Categorization of sodium sieving by 2.27% and 3.86% peritoneal equilibration tests—a comparative analysis in the clinical setting

Ana Marta Gomes1, Miguel Pérez Fontán2, Ana Rodríguez-Carmona1, Arancha Sastre1, Helena Díaz Cambre1, Andrés López Muñiz1 and Teresa García Falcón1

1 Division of Nephrology, Complejo Hospitalario Universitario de A Coruña 2 Department of Medicine, Health Sciences Institute, University of A Coruña, Spain

Correspondence and offprint requests to: Ana Marta Gomes; E-mail: ampgomes{at}gmail.com



  Abstract

Background.
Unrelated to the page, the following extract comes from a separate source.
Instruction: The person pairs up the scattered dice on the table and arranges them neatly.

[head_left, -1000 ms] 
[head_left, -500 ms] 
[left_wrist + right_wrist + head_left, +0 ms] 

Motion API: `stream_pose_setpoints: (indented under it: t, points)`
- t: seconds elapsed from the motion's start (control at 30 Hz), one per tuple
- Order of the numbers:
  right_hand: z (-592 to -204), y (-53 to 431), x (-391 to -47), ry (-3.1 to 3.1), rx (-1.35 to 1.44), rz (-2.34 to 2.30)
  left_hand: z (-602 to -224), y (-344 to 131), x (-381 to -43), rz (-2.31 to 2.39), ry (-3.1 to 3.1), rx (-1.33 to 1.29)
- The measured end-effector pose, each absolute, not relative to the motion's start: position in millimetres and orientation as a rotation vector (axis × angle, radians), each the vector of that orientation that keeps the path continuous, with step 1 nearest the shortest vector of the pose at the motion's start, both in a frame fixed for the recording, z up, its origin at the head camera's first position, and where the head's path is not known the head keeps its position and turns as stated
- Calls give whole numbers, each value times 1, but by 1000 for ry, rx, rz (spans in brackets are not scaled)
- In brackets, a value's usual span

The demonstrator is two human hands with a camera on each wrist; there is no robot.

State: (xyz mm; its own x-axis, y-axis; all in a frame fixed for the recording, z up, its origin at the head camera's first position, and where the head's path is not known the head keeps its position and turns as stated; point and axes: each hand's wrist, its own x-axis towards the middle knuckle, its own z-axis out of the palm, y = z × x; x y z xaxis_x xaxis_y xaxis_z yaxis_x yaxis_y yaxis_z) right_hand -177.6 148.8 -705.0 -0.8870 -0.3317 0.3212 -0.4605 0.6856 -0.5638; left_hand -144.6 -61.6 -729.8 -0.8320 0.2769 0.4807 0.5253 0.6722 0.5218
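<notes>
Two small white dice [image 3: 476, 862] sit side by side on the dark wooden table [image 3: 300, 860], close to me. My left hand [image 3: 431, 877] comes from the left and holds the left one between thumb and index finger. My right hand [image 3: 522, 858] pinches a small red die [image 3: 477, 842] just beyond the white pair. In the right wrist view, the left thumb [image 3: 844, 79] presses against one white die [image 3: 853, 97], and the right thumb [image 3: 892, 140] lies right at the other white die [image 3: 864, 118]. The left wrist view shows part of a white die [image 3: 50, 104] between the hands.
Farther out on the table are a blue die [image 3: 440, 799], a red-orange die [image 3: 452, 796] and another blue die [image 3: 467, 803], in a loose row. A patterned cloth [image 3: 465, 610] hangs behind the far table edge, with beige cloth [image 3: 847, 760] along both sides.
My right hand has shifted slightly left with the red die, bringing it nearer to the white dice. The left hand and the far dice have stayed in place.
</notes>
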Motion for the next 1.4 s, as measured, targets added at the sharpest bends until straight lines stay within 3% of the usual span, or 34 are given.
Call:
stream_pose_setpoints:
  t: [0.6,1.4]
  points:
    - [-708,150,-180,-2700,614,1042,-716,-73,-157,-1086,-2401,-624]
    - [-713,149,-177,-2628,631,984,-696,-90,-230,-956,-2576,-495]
Analysis of the dialysate sodium concentration during a peritoneal equilibration test (PET) provides information on the rates of water and solute transport through different membrane pathways. A hypertonic (3.86%) glucose-based dialysate may enhance the accuracy of analysis. There are still gaps in our knowledge regarding this question, in the clinical setting.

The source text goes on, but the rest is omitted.